Railport to create a new plan, fresh marketing | nnbw.com

Railport to create a new plan, fresh marketing

Rob Sabo

After two years of slow growth at Northeastern Nevada Regional Railport & Industrial Park, Elko County business officials have hired two outside consultants to develop a master plan and shore up marketing efforts for the property 4.5 miles east of Elko.

The 60-acre Northeastern Nevada Regional Railport has gained just three tenants since its much-ballyhooed grand opening in spring of 2010. Those tenants, Pacific Steel and Recycling, SAS Global Corporation and National Oilwell Varco, as well as Liebherr Mining Equipment, which is located immediately adjacent to the railport, have spent no small amount of money adding basic services such as fire suppression to their sites, says Pam Borda, executive director of the Northeastern Nevada Regional Development Authority.

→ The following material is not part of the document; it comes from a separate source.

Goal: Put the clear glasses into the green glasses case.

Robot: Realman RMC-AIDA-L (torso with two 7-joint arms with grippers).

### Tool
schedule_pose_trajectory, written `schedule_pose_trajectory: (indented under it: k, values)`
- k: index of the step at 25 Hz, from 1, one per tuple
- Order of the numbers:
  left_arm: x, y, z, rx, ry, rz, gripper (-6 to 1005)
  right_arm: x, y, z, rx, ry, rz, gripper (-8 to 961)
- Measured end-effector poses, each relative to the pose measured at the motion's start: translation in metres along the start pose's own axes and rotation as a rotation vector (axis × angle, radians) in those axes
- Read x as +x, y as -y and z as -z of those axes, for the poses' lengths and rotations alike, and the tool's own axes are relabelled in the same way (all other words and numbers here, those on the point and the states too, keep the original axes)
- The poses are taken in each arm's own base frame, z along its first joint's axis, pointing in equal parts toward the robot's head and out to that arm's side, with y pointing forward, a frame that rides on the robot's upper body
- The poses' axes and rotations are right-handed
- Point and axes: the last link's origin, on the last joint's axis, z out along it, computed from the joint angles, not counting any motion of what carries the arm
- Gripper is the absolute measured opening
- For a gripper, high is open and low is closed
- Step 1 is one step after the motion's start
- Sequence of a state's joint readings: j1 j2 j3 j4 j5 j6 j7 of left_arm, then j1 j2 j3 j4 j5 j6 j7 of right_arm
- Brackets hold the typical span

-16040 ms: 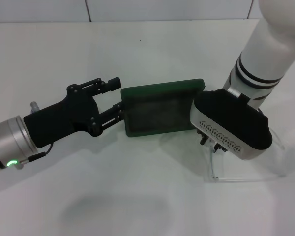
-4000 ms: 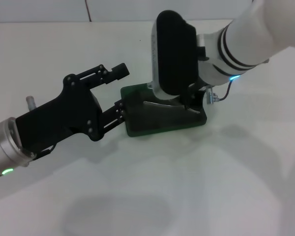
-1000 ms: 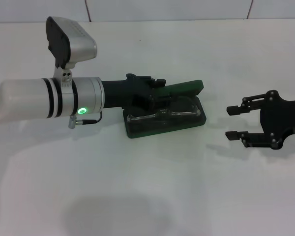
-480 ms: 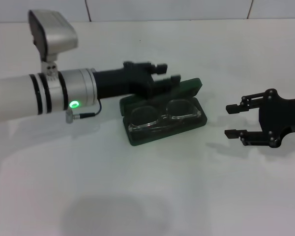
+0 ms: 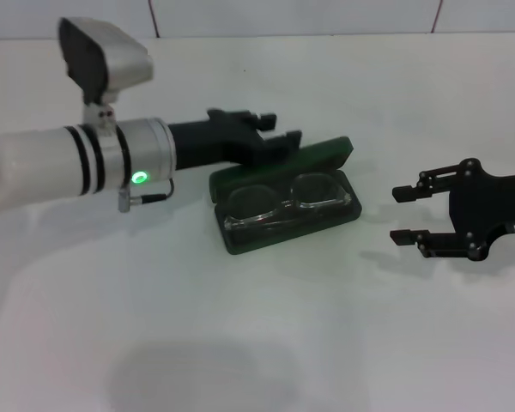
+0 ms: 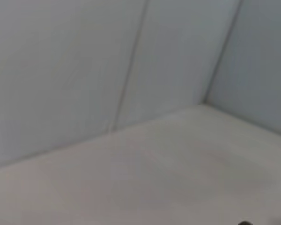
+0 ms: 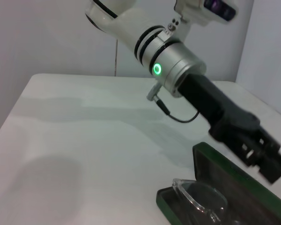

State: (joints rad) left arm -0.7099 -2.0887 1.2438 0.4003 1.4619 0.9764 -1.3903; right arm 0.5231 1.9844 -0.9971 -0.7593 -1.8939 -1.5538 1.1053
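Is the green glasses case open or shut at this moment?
Open. The green glasses case has its lid raised behind the tray, and the clear glasses lie visible inside. The left gripper is at the lid.

The head view looks down on the table [image 5: 266,343]; the right wrist view shares its green glasses case [image 5: 279,206], while the left wrist view faces walls.

White-silver left arm [image 5: 77,163], black bands, green LED; black end effectors.
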Motion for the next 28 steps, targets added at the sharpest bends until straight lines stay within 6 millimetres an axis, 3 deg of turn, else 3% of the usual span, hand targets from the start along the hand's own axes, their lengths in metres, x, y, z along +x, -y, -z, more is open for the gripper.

And without the extensive infrastructure development typically found at industrial parks, adding new businesses to the railport has proven extremely difficult, Borda admits.

“We have learned some very difficult lessons — it was just raw land and was not shovel-ready,” she says.

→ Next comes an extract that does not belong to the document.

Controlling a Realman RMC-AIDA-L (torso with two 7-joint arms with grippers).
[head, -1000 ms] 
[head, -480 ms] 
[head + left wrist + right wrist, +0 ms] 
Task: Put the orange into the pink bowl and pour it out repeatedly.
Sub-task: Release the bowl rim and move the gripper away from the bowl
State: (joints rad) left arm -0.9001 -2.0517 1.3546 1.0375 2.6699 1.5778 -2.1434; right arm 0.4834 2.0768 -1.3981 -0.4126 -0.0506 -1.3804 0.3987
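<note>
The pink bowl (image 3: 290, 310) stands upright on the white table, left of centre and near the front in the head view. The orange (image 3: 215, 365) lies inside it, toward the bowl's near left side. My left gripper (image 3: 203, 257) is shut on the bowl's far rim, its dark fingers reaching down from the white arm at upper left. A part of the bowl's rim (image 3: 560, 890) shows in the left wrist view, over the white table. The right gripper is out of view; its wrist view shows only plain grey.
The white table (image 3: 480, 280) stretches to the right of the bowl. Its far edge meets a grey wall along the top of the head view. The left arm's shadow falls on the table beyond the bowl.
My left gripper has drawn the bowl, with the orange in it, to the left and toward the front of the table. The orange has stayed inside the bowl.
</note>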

The first step for Jack Gilmore, principal with Gilmore Parsons Land Design Group of Phoenix, and Ross Graves, partner with ASW Realty Partners of Vail, Colo., is to develop a plan for shared services that could defer costs to new users and help pay back exiting tenants for money they’ve already spent on fire suppression, Graves says.

“The railport is kind of floundering,” he says. “It is kind of stuck.

“When it opened, railport users were buying land as-is. There is nothing wrong with that, but water, sewer, power, gas — these are all things normally provided when someone buys property in an industrial park.”

Graves, who specializes in development of industrial parks, says costs for adding fire suppression to each existing business has run into the $700,000 to $800,000 range, a huge expense that’s been holding up further development of the railport. The two consultants plan to form a property management group so that new users can tap into existing infrastructure already paid for by current tenants and pay back those tenants for a portion of the development.

“With some engineering design, we can upsize a few of those systems to take care of the entire railport,” he says. “That way all the landowners can benefit from the original investment. With shared infrastructure, we may be ale to lure more smaller light-industrial tenants.”

Graves and Ross currently are working on aspects of financial feasibility at the railport and will present their plans for advancing development opportunities at the site to the Elko County Board of Commissioners in late June or July, Graves says.

Enhancing the plan for the Northeastern Nevada Regional Railport also will allow development on both sides of the Union Pacific railroad tracks at the site, though a rail crossing would have to be built.

There are about 140 acres within the existing railport north of main Union Pacific line, Graves says. Of that acreage, NOV has about 20, SAS Global has 30 acres, and Pacific Steel has roughly 44. Savage Services provides shortline rail service to connect users with the Union Pacific mainline.

Borda says that property at the railport will be much easier to market if there’s greater infrastructure development.

“It will give us a lot more property that is marketable and will be marketed under one person instead of individuals,” she says. “We will know exactly what we can market and what the prices are.”